* To do
List all lines of the data that include the string "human".

(Beginning of Record set)

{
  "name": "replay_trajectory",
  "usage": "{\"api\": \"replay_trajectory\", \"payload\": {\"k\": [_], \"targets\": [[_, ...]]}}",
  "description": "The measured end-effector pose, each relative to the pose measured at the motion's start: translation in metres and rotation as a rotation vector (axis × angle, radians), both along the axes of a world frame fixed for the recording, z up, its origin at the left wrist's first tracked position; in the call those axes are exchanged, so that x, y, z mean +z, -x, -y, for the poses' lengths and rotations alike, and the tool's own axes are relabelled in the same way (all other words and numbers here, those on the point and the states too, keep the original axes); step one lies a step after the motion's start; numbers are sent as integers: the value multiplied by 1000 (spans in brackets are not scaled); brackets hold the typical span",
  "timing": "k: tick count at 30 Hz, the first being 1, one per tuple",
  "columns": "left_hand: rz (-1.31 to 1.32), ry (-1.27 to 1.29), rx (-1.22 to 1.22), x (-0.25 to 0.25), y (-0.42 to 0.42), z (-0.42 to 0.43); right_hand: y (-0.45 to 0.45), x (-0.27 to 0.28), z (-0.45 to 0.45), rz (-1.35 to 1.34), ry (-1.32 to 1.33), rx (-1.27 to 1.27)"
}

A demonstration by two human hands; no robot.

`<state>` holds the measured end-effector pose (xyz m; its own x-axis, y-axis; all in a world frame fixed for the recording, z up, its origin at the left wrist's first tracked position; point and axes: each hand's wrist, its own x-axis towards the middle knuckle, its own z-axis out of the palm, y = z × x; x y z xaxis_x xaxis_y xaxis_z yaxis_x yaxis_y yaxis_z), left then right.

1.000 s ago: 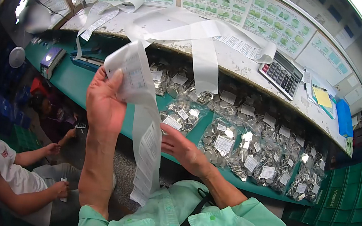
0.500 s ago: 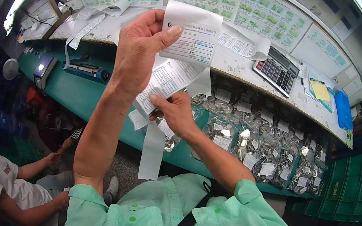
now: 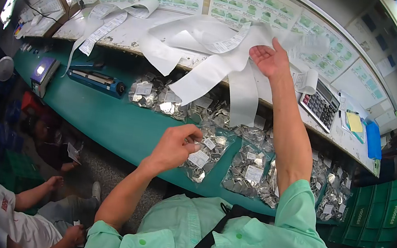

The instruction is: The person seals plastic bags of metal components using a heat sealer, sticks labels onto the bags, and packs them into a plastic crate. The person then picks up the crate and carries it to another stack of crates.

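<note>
My left hand (image 3: 175,146) is at the upper left edge of a clear bag of shiny metal parts (image 3: 209,158) with white labels. Its fingers are bent, with a gap between thumb and forefinger; whether they touch the bag is hard to make out. My right hand (image 3: 271,59) reaches over the shelf, palm showing and fingers apart. Beside it long white label strips (image 3: 214,78) hang loosely over the shelf edge, and a blurred printed strip (image 3: 309,44) lies past its fingertips.
More bagged metal parts (image 3: 247,173) cover the right of the green bench (image 3: 133,128). A calculator (image 3: 320,106) lies on the white shelf (image 3: 172,20). A blue device (image 3: 96,83) stands left. Green crates (image 3: 372,212) are at right. Another person (image 3: 21,211) sits lower left.
My left hand has let go of the printed labels and come down to the bag. My right hand has moved up and right from the labels, which now spread across the shelf.
</note>
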<state>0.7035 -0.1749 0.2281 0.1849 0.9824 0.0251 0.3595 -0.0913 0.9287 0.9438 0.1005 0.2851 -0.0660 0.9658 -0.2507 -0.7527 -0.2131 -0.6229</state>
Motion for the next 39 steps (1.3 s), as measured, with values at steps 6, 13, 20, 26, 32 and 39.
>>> {"api": "replay_trajectory", "payload": {"k": [6,13,20,26,32,39], "targets": [[-157,19,-144,-26,4,-70,-4,-19,54,460,-136,27],[-287,-567,60,16,25,-125,-35,-51,184,514,-100,-126],[-169,-757,-289,-11,-24,-70,-24,-193,349,534,310,-93],[-73,-159,-649,-76,-89,17,-77,-226,470,620,554,-162],[-344,82,-746,-122,-131,93,-180,-232,563,752,573,-320],[-439,183,-780,-177,-261,190,-283,-267,699,1291,605,-317]]}}
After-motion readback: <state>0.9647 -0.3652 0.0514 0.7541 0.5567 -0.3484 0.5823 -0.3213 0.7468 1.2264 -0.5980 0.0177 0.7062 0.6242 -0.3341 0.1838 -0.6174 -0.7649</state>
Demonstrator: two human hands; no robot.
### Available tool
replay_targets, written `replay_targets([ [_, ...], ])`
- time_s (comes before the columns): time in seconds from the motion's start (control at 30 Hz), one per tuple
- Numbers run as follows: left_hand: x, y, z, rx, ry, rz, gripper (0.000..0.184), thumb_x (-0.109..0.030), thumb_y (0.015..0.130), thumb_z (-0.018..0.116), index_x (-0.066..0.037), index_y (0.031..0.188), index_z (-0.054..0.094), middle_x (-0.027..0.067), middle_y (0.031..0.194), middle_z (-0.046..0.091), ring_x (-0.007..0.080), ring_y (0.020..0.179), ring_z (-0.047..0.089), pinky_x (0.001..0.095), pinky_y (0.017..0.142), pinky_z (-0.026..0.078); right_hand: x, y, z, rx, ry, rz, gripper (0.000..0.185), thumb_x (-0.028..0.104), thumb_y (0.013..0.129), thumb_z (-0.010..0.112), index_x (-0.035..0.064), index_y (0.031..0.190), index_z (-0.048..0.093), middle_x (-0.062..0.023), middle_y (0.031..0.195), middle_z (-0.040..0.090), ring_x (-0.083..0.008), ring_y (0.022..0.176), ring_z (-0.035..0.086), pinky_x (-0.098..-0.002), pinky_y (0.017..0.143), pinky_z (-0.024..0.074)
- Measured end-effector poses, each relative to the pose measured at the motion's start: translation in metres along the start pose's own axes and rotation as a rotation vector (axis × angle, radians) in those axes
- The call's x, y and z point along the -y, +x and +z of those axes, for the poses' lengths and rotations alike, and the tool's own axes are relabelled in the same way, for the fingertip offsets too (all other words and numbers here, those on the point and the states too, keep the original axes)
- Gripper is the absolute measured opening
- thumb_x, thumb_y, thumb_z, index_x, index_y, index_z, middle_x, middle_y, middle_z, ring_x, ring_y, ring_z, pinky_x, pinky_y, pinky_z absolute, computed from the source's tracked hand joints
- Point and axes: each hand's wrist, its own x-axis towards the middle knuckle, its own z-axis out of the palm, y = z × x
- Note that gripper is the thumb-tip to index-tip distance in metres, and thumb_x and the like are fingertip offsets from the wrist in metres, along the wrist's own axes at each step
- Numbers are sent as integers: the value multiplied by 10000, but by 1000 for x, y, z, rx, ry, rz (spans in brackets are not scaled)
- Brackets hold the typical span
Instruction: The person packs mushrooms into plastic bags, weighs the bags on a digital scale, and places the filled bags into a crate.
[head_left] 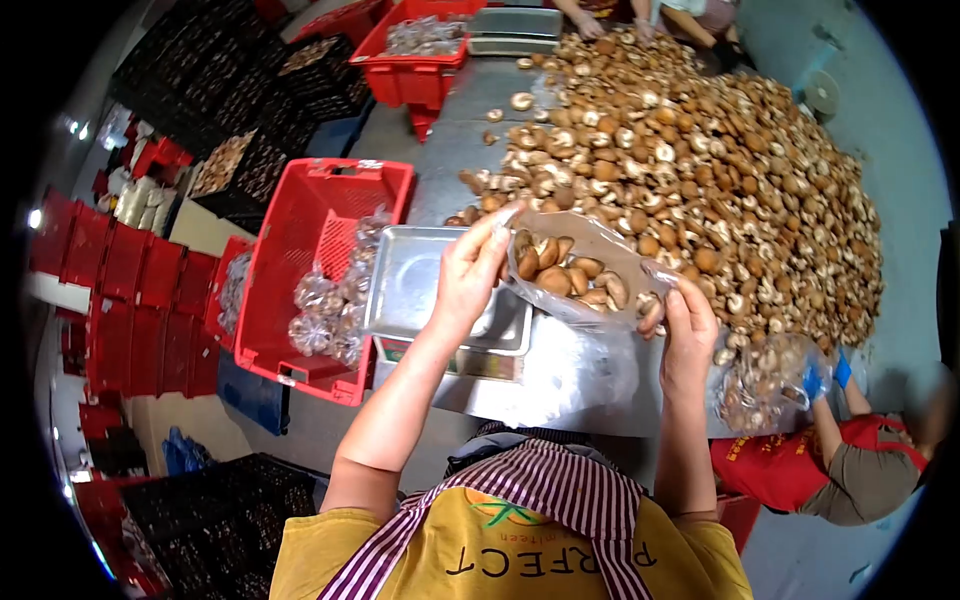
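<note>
Stretching a clear plastic bag (597, 232) of brown mushrooms (553, 280) above the silver metal table (570, 375), the left hand (472, 265) and right hand (688, 325) pinch its edges. A mushroom heap (690, 170) lies far right.

Mushrooms (690, 170) brown-and-cream, 2 o'clock; crate (290, 240) red, 9 o'clock; shirt (480, 588) yellow, apron (560, 470) striped (purple-white), 6 o'clock.

Metal table (460, 140), stacked red crates (150, 345), bright lights (35, 218)
</note>
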Motion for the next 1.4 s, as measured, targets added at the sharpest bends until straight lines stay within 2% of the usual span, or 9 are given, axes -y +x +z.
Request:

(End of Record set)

* Result of this exercise
A demonstration by two human hands; no robot.
Demonstrator: two human hands; no robot.

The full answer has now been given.